StrToInt instance raised: unlucky numbers not accepted

inputs are: (('13',), {})
[9]:
# this is the equivelent function-based approach:

def on_failure(task, e, inputs):
        print(f'{task} raised {e}')
        print(f'input args: {inputs}')


@spype.task(on_failure=on_failure)
def str_to_int(obj: str) -> int:
    if obj == '13':
        raise ValueError('unlucky numbers not accepted')
    return None

str_to_int.run('13')
<function str_to_int at 0x7efe4c395d90> raised unlucky numbers not accepted
input args: (('13',), {})
Task Specific Callbacks

In addition to the task fixtures, callbacks can also request any of the named parameters in the task signature. However, if the task does not have the requested parameter this will raise an exception.

[10]:
def on_start(a, c):
    print(f'on_start callback got a: {a}, c: {c}')


@spype.task(on_start=on_start)
def some_task(a, b, c):
    pass


some_task.run(1, 2, 3)
on_start callback got a: 1, c: 3
Replacing Task Output

If a callback returns any value other than None, the task will return that value. The value the callback returns will be output immediately without running the other callbacks.

[11]:
def on_start(num1):
    return float(num1)

def on_finish():
    print('This line will never get printed')

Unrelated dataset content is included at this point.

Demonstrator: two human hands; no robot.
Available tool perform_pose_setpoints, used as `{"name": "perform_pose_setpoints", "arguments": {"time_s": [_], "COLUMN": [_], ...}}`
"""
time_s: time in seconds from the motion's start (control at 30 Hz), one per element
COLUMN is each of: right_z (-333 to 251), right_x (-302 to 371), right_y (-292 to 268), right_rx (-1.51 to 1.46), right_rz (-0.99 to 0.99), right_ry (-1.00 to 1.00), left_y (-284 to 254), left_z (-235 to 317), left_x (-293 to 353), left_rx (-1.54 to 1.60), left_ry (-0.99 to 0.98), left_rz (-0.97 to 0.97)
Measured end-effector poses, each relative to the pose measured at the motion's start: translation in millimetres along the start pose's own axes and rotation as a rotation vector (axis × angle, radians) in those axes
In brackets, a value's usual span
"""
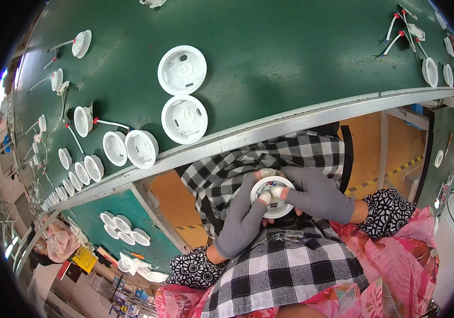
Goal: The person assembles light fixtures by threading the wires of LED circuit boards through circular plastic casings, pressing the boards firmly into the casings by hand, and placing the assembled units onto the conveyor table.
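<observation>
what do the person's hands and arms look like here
The left hand and right hand wear grey gloves; some fingers have whitish tip coverings. The black sleeves carry a white pattern, with pink floral cloth beyond.

My green tabletop (269, 58) has a metal rim (290, 115) on the side nearest me. Left of its middle, 2 white round housings (184, 120) lie with their open sides up, 1 behind the other. Farther left, a row of white cups (94, 167) follows the rim, with white wires (112, 123) and wired cups (81, 44) behind. At my far right, a wire bundle (405, 31) lies near more white shells (430, 72) beside the rim.
</observation>
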State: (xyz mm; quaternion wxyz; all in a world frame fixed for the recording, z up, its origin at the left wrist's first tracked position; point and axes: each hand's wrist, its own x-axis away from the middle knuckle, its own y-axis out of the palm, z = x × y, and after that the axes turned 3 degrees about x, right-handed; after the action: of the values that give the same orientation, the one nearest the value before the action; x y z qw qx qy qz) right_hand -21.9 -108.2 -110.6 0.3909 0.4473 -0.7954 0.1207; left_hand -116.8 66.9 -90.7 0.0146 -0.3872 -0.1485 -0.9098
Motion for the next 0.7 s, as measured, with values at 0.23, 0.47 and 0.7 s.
{"name": "perform_pose_setpoints", "arguments": {"time_s": [0.23, 0.47, 0.7], "right_z": [4.3, 14.8, 14.4], "right_x": [3.2, 6.2, -1.2], "right_y": [10.8, 22.7, -0.3], "right_rx": [0.041, -0.219, -0.042], "right_rz": [0.102, 0.154, -0.008], "right_ry": [-0.116, 0.062, 0.029], "left_y": [5.6, 5.7, -5.9], "left_z": [-12.6, -24.1, -12.0], "left_x": [2.7, -12.5, -11.5], "left_rx": [-0.016, 0.028, 0.085], "left_ry": [-0.017, -0.158, -0.180], "left_rz": [0.112, 0.107, -0.160]}}
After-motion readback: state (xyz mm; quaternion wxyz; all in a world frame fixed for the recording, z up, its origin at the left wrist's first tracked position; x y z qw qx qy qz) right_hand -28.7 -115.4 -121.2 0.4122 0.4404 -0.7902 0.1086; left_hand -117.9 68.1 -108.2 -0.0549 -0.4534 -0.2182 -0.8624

@spype.task(on_start=on_start, on_finish=on_finish)
def return_float(num1) -> float:
    return num1

return_float.run(1)
[11]:
1.0
Terminating Task Execution

If a task should stop execution, and return None (which will prevent any downstream processing carried out by pypes) ExitTask exception can be raised.

[12]:
def stop_it():
    print('terminating task execution')
    raise spype.ExitTask

@spype.task(on_start=stop_it)
def some_task(a):
    return a

some_task.run(1)
terminating task execution
Replacing Callbacks

Callbacks can also be attached after task definition, or replace permanently or temporarily.

[13]:
def dont_care(e):
    """ use this callback when you are beyond caring, maybe a friday afternoon? """
    print(f'just swallowed: "{e}"')


@spype.task
def naming_is_hard():
    raise ValueError('bad function call')


# You can also set callbacks default callbacks for all tasks using options
with spype.options(on_failure=dont_care):
    naming_is_hard.run()  # wont raise
just swallowed: "bad function call"
[14]:
# callbacks can be overwritten, but don't do this unless you have a good reason
str_to_int.on_failure = dont_care  # replaces old callback (be careful with this one)

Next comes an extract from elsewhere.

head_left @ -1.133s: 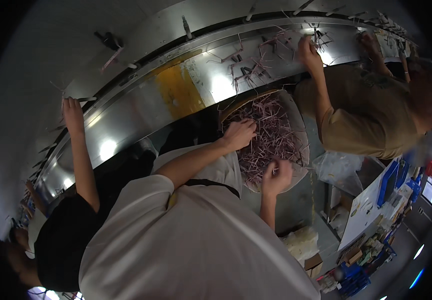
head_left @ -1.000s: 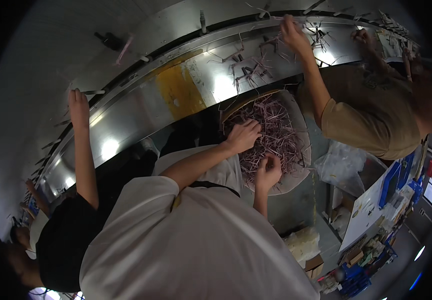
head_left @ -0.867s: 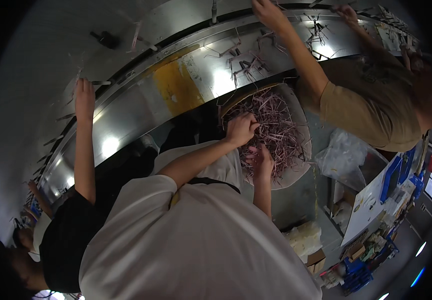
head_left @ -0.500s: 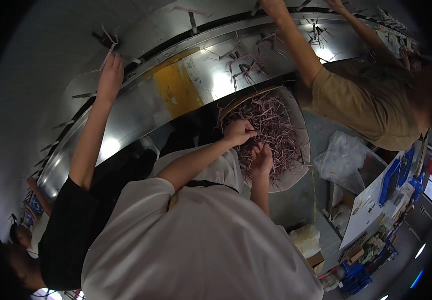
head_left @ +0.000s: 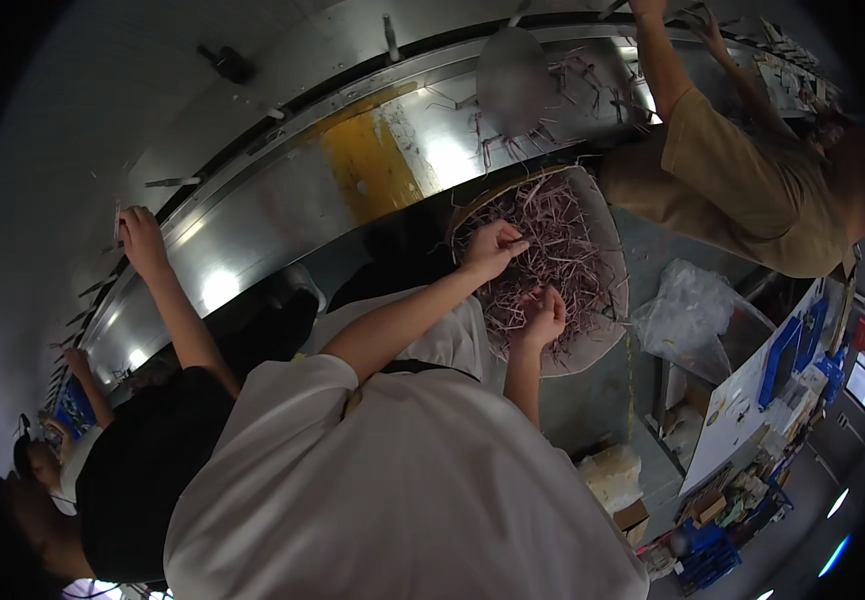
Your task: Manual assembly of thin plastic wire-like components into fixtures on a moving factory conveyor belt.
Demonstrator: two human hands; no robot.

# you can also define a sequence of callbacks to be executed in order
str_to_int.on_failure = (dont_care, on_failure)  # calls dont_care first then on_failure

Pypes

The Pype class is used to hook tasks together, and to controll data flow from task to task (yes, “pype” is a bad pun for “python pipes”). The basic idea; you can just hook tasks together in an intuitive way and use the resulting pype as a callable to kick the whole thing off.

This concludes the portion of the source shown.